-- What you should do --
Lines from the entries below that hold "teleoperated" form the answer; copy all of them.

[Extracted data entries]
━━━

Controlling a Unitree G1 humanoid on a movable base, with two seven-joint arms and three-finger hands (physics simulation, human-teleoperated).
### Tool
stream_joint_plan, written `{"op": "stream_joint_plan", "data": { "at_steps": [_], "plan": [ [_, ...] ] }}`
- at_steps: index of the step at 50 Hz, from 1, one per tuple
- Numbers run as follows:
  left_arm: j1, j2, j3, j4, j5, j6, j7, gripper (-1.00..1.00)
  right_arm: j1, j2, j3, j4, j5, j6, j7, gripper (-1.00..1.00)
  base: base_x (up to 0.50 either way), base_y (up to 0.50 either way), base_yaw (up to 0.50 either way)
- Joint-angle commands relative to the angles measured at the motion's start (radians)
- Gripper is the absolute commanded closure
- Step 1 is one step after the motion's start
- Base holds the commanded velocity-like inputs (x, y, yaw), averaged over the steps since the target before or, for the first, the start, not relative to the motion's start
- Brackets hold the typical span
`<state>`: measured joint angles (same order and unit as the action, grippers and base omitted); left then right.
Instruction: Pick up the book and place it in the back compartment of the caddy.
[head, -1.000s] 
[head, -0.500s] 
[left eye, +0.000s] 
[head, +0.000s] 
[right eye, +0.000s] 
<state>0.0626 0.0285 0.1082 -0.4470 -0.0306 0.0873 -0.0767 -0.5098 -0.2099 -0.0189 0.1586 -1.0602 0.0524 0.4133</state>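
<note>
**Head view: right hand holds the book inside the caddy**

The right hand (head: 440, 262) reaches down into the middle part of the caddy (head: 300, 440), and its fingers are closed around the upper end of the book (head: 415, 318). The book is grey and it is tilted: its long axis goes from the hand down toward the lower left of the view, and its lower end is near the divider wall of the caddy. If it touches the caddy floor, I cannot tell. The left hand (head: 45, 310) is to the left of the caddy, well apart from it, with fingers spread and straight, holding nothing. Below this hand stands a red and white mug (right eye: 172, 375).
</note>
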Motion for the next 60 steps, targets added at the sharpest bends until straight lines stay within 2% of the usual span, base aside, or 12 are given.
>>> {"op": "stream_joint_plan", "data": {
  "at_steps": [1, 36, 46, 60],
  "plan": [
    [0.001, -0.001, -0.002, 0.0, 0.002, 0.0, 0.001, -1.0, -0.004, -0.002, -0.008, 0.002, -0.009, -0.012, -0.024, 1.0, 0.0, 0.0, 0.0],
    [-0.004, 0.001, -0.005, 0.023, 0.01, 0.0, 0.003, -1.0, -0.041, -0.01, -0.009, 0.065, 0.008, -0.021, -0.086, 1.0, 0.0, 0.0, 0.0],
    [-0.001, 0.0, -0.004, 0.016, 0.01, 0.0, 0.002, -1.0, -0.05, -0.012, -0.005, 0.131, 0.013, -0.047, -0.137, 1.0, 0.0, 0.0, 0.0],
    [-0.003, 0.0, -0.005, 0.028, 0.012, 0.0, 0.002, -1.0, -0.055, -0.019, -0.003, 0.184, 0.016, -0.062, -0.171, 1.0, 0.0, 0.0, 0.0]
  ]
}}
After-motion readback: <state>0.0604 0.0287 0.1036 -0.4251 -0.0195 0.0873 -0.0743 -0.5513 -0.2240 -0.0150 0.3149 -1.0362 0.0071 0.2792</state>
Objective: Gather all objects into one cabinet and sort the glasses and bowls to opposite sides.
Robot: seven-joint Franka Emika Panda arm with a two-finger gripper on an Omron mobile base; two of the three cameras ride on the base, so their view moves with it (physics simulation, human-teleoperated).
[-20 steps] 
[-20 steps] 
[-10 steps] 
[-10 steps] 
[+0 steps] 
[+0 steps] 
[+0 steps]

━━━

-- Expected output --
Controlling a Unitree G1 humanoid on a movable base, with two seven-joint arms and three-finger hands (physics simulation, human-teleoperated).
Robot: seven-joint Franka Emika Panda arm with a two-finger gripper on an Omron mobile base; two of the three cameras ride on the base, so their view moves with it (physics simulation, human-teleoperated).

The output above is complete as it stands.